_What you have to do_. Leave out any picture and return the remaining listing below exactly as given.

_Dataset section_.

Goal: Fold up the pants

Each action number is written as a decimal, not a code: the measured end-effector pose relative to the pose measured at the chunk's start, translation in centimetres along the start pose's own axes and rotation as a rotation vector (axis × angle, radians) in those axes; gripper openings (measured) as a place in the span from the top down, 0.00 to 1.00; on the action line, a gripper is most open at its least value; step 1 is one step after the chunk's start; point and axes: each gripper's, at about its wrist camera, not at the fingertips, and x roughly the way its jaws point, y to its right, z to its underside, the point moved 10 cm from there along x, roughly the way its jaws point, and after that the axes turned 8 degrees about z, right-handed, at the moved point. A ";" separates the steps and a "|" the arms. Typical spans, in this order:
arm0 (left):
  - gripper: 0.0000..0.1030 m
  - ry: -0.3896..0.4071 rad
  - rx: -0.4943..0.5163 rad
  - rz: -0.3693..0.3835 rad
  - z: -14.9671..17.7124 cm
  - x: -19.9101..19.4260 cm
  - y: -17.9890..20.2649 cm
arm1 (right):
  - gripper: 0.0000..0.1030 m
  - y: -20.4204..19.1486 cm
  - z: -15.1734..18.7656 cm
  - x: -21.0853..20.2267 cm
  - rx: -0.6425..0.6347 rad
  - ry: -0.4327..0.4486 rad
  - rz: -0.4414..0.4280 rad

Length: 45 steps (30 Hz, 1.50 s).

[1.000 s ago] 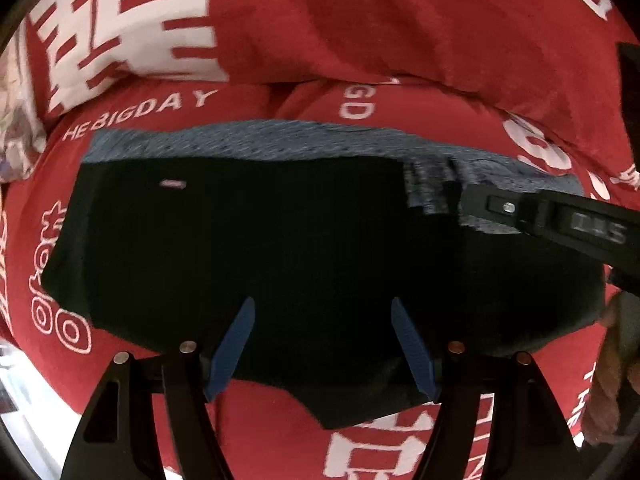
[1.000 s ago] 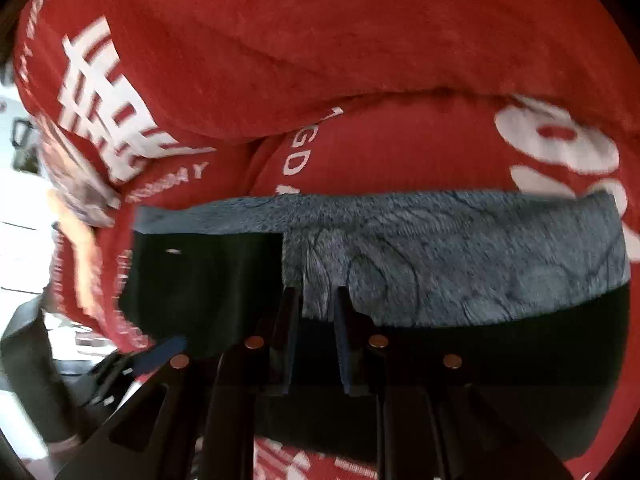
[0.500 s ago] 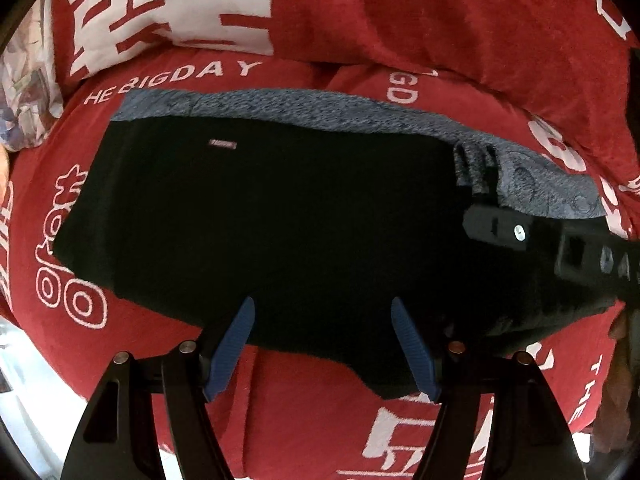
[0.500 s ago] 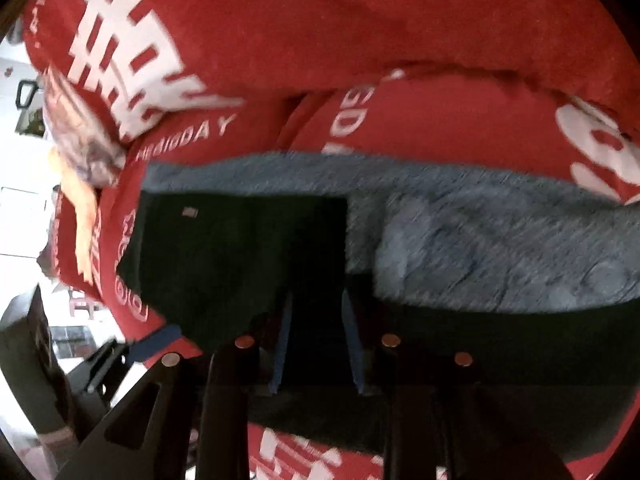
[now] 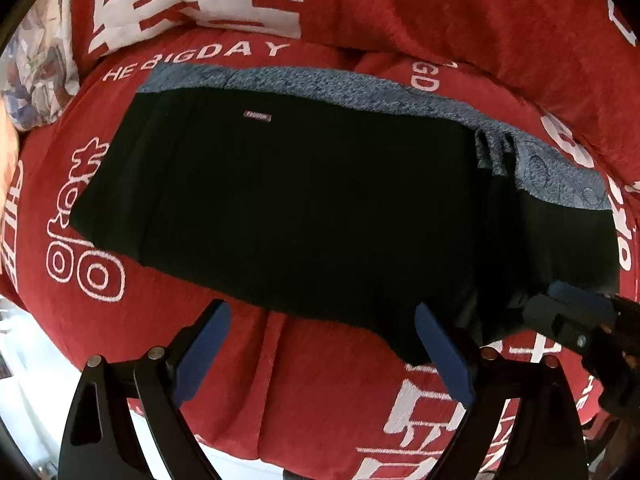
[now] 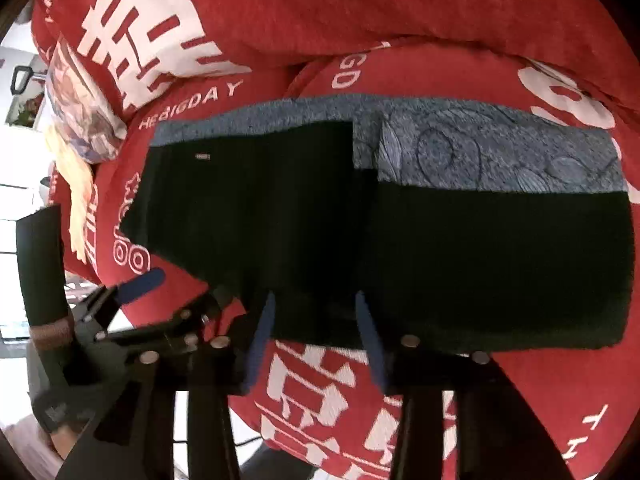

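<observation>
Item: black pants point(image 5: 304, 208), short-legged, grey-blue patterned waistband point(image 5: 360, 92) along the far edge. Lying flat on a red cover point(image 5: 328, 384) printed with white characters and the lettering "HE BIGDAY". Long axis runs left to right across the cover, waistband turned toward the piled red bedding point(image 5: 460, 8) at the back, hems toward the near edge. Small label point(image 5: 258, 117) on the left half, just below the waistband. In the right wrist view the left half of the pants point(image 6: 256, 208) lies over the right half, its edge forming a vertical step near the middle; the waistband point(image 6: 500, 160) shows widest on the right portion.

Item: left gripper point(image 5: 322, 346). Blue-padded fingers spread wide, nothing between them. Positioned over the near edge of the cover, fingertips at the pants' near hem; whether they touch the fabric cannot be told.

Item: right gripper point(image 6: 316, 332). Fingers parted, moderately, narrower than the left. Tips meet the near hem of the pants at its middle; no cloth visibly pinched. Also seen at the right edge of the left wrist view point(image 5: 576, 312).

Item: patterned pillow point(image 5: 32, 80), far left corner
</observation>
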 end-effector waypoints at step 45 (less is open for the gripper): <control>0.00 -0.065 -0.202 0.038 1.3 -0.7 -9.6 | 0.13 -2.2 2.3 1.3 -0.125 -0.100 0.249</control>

_Output for this task_.
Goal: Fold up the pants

Each action number is written as a decimal, not a code: the measured end-effector pose relative to the pose measured at the chunk's start, translation in centimetres along the start pose's own axes and rotation as a rotation vector (axis × angle, radians) in those axes; gripper openings (measured) as a place in the span from the top down, 0.00 to 1.00; on the action line, a gripper is most open at its least value; step 1 is one step after the chunk's start; point and axes: each gripper's, at about its wrist camera, not at the fingertips, and x roughly the way its jaws point, y to its right, z to its underside, the point moved 10 cm from there along x, roughly the way its jaws point, and after that the axes turned 8 degrees about z, right-handed, at the moved point. A ";" separates the steps and a "|" the arms. Typical spans, in this order:
arm0 (left):
  - gripper: 0.0000..0.1030 m
  - ry: -0.3896..0.4071 rad
  - rx: -0.4943..0.5163 rad
  - rz: -0.3693..0.3835 rad
  - z: -14.9671..17.7124 cm
  - x: -19.9101..19.4260 cm
  - y: -17.9890..20.2649 cm
arm1 (right):
  - gripper: 0.0000..0.1030 m
  - y: -20.4204..19.1486 cm
  - z: -15.1734..18.7656 cm
  - x: -21.0853..20.2267 cm
  - rx: -0.6425..0.6347 rad
  - ry: -0.4327..0.4486 rad
  - rz: -0.4414..0.4280 rad

Length: 45 steps (30 Hz, 1.50 s).

[1.000 s ago] 
[1.000 s ago] 
[0.500 s ago] 
[0.500 s ago] 
[now] 
[now] 

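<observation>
Item: black pants point(image 5: 304, 208), short-legged, grey-blue patterned waistband point(image 5: 360, 92) along the far edge. Lying flat on a red cover point(image 5: 328, 384) printed with white characters and the lettering "HE BIGDAY". Long axis runs left to right across the cover, waistband turned toward the piled red bedding point(image 5: 460, 8) at the back, hems toward the near edge. Small label point(image 5: 258, 117) on the left half, just below the waistband. In the right wrist view the left half of the pants point(image 6: 256, 208) lies over the right half, its edge forming a vertical step near the middle; the waistband point(image 6: 500, 160) shows widest on the right portion.

Item: left gripper point(image 5: 322, 346). Blue-padded fingers spread wide, nothing between them. Positioned over the near edge of the cover, fingertips at the pants' near hem; whether they touch the fabric cannot be told.

Item: right gripper point(image 6: 316, 332). Fingers parted, moderately, narrower than the left. Tips meet the near hem of the pants at its middle; no cloth visibly pinched. Also seen at the right edge of the left wrist view point(image 5: 576, 312).

Item: patterned pillow point(image 5: 32, 80), far left corner
</observation>
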 end-effector waypoints at step 45 (less is open for the gripper): <control>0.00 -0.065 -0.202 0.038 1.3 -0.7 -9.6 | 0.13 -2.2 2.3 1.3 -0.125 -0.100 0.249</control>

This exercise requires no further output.